それとも、盗み食いをした証拠隠しにクチバシを拭っているのか。
鳥は、クチバシの手入れを怠らないであろうから、「口ばしぬぐう」鳥はカラスでなくても良さそうなもの。
「若草」に対応しそうな好印象の鳥は、ほかにもありそうなものだが、なぜ「烏」なのだろう。
しかし、盗み食いをした証拠隠しにクチバシを拭っている鳥といえば「烏」が一番に思い浮かぶ。

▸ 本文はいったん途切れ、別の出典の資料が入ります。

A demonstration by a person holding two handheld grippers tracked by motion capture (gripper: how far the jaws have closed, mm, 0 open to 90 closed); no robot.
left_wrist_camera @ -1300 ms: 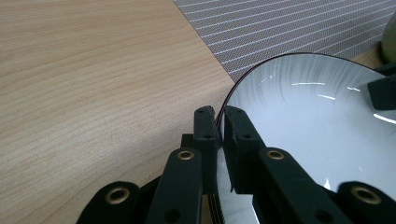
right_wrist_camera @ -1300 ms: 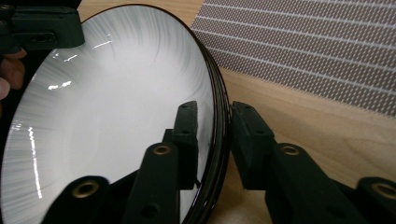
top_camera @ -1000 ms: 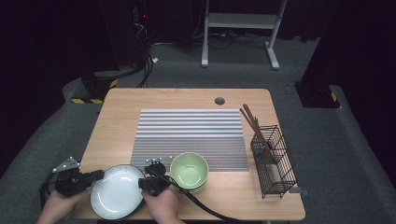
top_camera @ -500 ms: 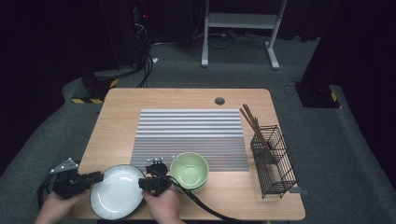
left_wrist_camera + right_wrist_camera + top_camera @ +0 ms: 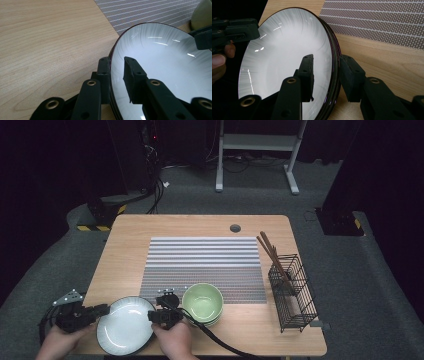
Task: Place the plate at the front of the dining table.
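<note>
At the lower left of the high view, the left gripper [image 5: 102, 309] sits at the left rim of the white plate [image 5: 125, 325], which lies on the near edge of the wooden table [image 5: 130, 250], just left of the green bowl [image 5: 202, 302]. In the left gripper view the jaws straddle that rim, one under it and one over the glazed inside; they have just been closing a little, but a sliver of gap shows at the upper pad, so I can't call it a firm pinch yet. Best to let those pads settle square on the rim before any lift.

Moving right, to the bottom centre of the high view: the right gripper [image 5: 155, 316] is at the plate's opposite rim. In the right gripper view its jaws are spread either side of the dark edge, with the rim between them and daylight on both sides, so this one is not gripping. It looks to me like a two-handed pick-up in the making.

To do it well, I'd say both sides want to bite equally deep, then rise together and level, or the glossy plate may slip or tip. The bowl stands close by the right gripper, so watch that clearance.

Further right, the striped mat [image 5: 202, 265] offers a landing spot, and the wire basket [image 5: 292, 292] with chopsticks [image 5: 272, 255] stands well apart.
</note>
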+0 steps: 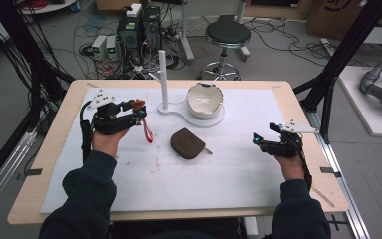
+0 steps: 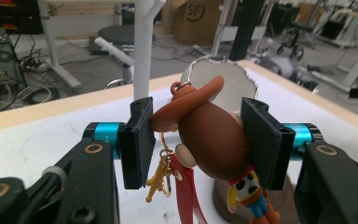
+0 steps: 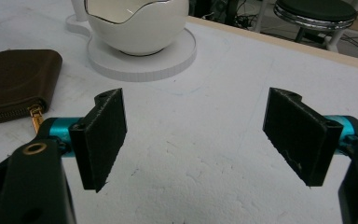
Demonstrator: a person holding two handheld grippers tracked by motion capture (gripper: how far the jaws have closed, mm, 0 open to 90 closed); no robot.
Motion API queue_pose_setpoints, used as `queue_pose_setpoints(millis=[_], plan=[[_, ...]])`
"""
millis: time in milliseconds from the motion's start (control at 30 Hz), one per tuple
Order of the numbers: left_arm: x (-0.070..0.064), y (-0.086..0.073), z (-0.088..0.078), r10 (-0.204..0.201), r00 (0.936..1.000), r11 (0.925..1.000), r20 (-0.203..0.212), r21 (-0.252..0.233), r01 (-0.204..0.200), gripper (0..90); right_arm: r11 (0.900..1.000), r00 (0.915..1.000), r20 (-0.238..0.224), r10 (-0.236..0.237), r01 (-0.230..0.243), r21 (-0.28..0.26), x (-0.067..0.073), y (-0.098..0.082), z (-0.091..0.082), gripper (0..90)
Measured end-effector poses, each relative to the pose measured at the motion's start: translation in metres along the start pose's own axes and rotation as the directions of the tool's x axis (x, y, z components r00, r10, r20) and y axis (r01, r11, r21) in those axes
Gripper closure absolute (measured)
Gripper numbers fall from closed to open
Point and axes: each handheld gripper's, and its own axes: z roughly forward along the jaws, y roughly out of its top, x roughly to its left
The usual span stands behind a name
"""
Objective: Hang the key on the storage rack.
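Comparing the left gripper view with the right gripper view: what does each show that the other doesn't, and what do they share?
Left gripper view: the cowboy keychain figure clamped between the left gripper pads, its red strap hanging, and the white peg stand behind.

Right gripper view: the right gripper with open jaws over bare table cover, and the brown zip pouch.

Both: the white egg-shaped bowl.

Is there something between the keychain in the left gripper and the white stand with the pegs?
Nothing visible does. The left gripper holds the keychain above the table, and the stand rises just beyond it. The pouch and the bowl lie off to the side of that path.
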Motion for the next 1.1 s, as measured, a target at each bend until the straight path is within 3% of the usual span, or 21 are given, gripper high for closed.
queue_pose_setpoints(millis=[100,500,800,1100], plan=[[0.004,0.007,0.003,-0.012,0.9997,0.9998,0.022,-0.019,0.012,46.2,1.000,1.0000,0.001,0.002,-0.002,-0.001,0.000,0.001,0.001,21.7],[0.024,0.042,0.015,-0.052,0.9941,0.9985,0.095,-0.013,0.053,46.1,1.000,1.0000,0.000,-0.003,0.003,-0.002,0.000,0.002,0.001,21.7],[0.028,0.068,0.035,-0.047,0.9931,0.9989,0.107,0.006,0.047,46.1,1.000,1.0000,0.000,-0.005,0.005,0.001,0.000,0.002,0.002,21.7],[0.019,0.086,0.064,-0.028,0.9959,0.9993,0.086,0.027,0.025,46.1,1.000,1.0000,-0.003,-0.004,0.004,0.002,0.000,0.001,0.002,21.7]])
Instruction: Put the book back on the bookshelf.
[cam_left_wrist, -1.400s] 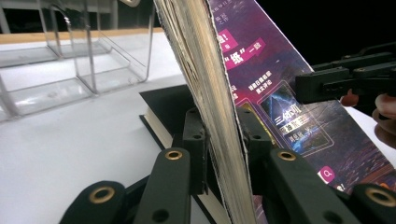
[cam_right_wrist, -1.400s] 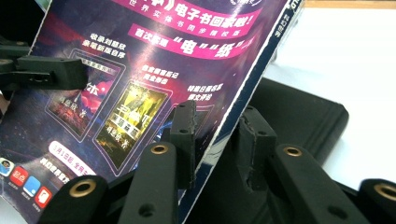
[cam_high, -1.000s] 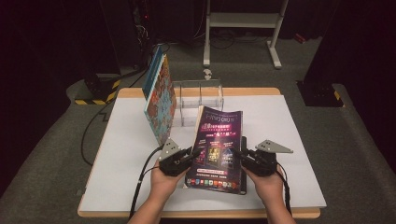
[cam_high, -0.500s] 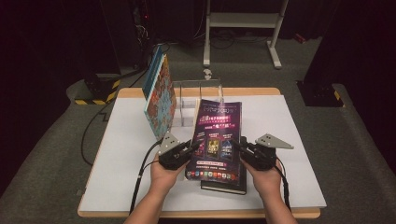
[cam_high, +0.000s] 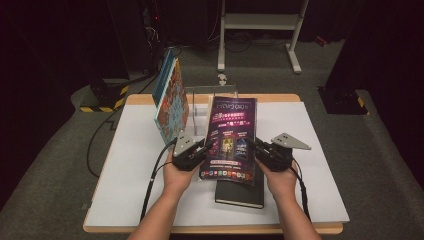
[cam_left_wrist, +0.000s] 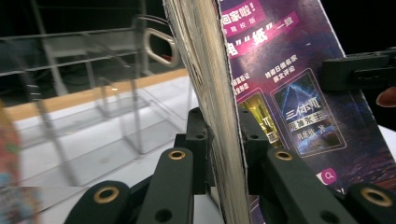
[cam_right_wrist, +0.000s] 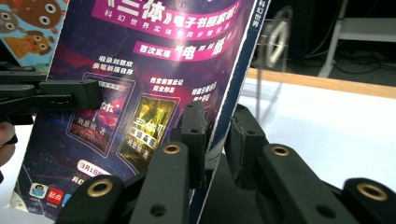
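Observation:
A purple magazine (cam_high: 231, 137) with Chinese print hangs tilted above the table, its far end toward the clear rack (cam_high: 200, 102). My left gripper (cam_high: 202, 150) is shut on its left edge; in the left gripper view the page stack (cam_left_wrist: 219, 93) runs between the jaws (cam_left_wrist: 224, 135). My right gripper (cam_high: 254, 147) grips the right edge, and its jaws (cam_right_wrist: 217, 126) have just been closing with the cover's edge (cam_right_wrist: 140, 70) between them. A black book (cam_high: 240, 190) lies flat on the table below the magazine.
A colourful picture book (cam_high: 172, 107) stands upright at the rack's left. The rack's clear dividers (cam_left_wrist: 116, 107) rise just beyond the magazine. The white table top (cam_high: 135, 165) spreads to both sides, and a metal stand (cam_high: 260, 22) is on the floor behind.
Both grippers have lifted the magazine and carried it toward the rack. The black book beneath it has come into view.

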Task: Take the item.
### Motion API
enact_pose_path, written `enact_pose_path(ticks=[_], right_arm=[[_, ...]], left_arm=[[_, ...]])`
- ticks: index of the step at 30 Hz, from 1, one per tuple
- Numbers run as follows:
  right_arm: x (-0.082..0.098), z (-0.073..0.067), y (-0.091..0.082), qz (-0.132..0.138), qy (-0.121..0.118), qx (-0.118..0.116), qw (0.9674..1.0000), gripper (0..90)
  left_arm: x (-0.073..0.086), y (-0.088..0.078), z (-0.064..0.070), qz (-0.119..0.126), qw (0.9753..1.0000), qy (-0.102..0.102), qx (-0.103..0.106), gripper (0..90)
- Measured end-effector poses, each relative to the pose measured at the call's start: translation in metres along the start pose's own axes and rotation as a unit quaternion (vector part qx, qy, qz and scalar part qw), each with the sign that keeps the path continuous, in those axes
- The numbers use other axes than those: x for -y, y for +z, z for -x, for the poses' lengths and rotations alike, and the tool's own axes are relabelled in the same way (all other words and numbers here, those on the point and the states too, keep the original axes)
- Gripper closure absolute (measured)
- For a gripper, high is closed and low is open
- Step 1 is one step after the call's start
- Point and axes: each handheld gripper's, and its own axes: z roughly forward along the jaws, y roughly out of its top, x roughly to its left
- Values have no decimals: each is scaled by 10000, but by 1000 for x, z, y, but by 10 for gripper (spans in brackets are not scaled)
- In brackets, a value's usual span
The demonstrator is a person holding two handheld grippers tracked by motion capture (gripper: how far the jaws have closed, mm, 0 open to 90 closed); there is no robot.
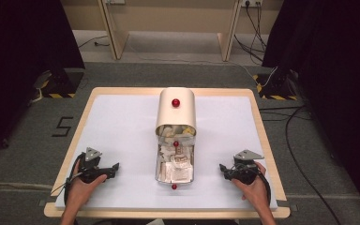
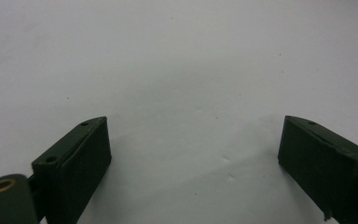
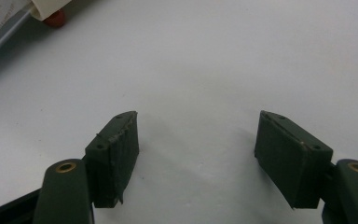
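The box stood in the middle of the counter, long and narrow, full of paper packets. Its cream lid with a red knob was pushed back over the far half. 2 grippers rested on the counter, well apart from the box. The left gripper was wide open and empty. The right gripper was also wide open, holding nothing.

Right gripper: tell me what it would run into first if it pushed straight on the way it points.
Likely the open box of paper packets in the middle. The right gripper, jaws open and empty, points toward it across bare table. Its own view shows the box corner off to one side, so it might pass close by.
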Motion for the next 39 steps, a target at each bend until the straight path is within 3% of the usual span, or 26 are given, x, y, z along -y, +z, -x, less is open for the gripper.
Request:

人の生活の周辺に生息していて、どちらかというと「悪感度」が強いカラス。

掲句は、「悪感度」の強いカラスの、生々しい存在感がリアルに表現されている。
「もの」を描いて「物」の存在感を表現しようとした凡兆らしい句であると、私はひそかに思っている。

余談になるが、この句は「猿蓑」には載っていない。
「猿蓑」以後凡兆は、蕉門メンバーである山本荷兮(やまもと かけい)や越智越人(おち えつじん)、岡田野水(おかだ やすい)らとともに、芭蕉に対して批判的なグループに加わったと言われている。
掲句に、揶揄や皮肉を感じないこともないのだが、はたしてどうなのだろう。